The 21st Century Professional has long been described as a “knowledge worker.” This term, famously coined by management guru Peter Drucker, is the very essence of educators and Professional Learning Communities. The survey identified four key categories of knowledge workers:
Leaders - Young professionals who use a variety of emerging technologies both at work and in their personal lives
Actives - Largely over-35 year old professionals who have adapted to emerging technologies to meet the changing demands of the workplace
Followers - The less technically-inclined who rely on e-mail at the exclusion of other technologieResistors - Generally older workers who are reluctant to adjust to shifts in the workplace and office technologies
The survey research suggests several trends that have will have an impact on the way Professional Learning Communities will work in the coming future.
1: “The leap in new technology options and the shifting demographics of the workforce mean that the old, traditional way of doing business is rapidly being enhanced by new ways of working. More business will be conducted using emerging communications technologies and social networking platforms.”
Professional Learning Communities will soon be filled members of this “shifting demographic.” They will be comfortable with technology as a natural extension of their work, how they communicate, how they collaborate, how they plan, etc. The technology is certainly going to continue to evolve making it even easier to collaborate virtually.2. “Technologies that people prefer to use in their private lives will become the technologies people want to use at work...what we call the consumerization of collaboration.”
Technology is going to increase its involvement and importance in all aspects of our lives. The younger demographic will assume these technologies will be used, and demand it if they aren’t.

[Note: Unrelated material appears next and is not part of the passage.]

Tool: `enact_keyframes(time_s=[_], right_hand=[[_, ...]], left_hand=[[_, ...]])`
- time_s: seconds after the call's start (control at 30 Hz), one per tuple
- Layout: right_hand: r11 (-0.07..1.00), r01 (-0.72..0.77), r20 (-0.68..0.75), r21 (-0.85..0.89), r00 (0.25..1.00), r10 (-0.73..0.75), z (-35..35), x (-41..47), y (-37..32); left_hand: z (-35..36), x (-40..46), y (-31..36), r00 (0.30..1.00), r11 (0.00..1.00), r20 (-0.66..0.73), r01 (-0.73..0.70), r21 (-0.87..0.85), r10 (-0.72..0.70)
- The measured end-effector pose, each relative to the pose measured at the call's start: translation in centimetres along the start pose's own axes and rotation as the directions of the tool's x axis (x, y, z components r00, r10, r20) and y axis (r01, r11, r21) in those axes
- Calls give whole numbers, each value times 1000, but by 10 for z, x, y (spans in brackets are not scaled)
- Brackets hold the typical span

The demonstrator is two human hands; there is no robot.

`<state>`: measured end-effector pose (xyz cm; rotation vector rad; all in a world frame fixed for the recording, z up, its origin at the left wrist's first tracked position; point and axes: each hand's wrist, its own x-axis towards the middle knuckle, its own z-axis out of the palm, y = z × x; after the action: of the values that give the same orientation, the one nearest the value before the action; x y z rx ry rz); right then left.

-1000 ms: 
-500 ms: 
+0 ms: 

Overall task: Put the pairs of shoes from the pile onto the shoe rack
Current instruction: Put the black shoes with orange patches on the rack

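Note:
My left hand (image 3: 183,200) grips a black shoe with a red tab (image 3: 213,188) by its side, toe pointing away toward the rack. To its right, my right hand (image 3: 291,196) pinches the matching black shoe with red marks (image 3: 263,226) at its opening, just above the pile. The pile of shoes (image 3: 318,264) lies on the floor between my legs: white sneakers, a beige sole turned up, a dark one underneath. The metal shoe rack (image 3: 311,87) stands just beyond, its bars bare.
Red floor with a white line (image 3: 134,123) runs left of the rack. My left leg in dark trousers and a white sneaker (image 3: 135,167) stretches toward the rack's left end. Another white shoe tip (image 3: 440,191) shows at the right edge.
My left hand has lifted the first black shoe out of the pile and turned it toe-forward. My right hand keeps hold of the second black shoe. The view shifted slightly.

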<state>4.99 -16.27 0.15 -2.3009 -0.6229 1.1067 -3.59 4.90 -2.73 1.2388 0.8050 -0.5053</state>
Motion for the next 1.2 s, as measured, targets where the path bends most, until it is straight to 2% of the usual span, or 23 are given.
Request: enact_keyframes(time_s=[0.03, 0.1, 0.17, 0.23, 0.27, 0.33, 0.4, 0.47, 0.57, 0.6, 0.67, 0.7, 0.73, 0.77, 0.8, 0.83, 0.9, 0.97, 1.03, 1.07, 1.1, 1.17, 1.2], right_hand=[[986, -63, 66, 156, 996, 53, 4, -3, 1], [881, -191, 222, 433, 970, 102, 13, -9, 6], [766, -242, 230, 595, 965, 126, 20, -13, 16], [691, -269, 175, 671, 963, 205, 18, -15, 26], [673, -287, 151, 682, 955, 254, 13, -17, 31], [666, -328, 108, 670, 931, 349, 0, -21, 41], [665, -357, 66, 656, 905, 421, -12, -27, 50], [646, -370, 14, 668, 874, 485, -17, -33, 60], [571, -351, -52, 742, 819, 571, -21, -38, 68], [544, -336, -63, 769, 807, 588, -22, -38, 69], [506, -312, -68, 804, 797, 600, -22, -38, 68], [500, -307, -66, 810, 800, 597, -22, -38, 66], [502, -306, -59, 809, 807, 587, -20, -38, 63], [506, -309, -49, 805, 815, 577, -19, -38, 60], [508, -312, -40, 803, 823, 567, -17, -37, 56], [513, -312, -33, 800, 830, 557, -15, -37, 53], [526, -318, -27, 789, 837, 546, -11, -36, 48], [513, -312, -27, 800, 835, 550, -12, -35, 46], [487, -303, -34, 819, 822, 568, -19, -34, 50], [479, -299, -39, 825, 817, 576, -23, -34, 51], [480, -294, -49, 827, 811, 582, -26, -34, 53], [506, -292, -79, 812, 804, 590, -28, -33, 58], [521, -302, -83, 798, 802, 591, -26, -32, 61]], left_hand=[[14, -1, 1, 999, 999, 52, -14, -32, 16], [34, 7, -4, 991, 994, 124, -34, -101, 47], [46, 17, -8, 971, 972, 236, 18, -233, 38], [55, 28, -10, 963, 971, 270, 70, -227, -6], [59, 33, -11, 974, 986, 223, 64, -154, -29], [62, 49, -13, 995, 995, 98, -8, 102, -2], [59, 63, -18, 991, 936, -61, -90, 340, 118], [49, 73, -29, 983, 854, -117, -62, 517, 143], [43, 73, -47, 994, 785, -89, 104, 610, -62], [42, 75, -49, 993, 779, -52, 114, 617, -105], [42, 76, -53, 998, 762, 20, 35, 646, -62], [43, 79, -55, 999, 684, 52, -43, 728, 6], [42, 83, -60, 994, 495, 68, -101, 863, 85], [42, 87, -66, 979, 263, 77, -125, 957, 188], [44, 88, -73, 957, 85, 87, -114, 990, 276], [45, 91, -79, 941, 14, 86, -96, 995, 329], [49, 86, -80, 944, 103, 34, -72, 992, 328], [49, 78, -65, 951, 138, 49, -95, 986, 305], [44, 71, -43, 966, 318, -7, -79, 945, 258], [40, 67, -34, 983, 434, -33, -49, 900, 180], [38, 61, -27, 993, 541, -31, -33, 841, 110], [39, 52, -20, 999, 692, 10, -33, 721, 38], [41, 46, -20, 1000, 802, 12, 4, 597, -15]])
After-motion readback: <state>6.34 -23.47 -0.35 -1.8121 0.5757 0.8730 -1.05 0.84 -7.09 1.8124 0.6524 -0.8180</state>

3. “The younger generation prefers to use multiple channels of communication, often choosing social networks, text messaging or instant messaging instead of e-mail and in-person meetings.”
The coming demographic (and a growing percentage of the current population of educators) will see these technologies as a logical extension of who they are and how they work.
Technology is going to change how Professional Learning Communities collaborate and interact with each other.
Why? The next generation of educators is not going to recognize a functional difference between person-to-person PLCs and virtual ones. The coming generation consider those who participate through the “virtual” technologies as present, as being there. They will live in two worlds simultaneously. And they will be good at it, because for them, it isn’t really two worlds at all. There is just real touch and virtual touch. But it’s all touch.
Professional Learning Communities will move back-and-forth from the conference table to the digital network.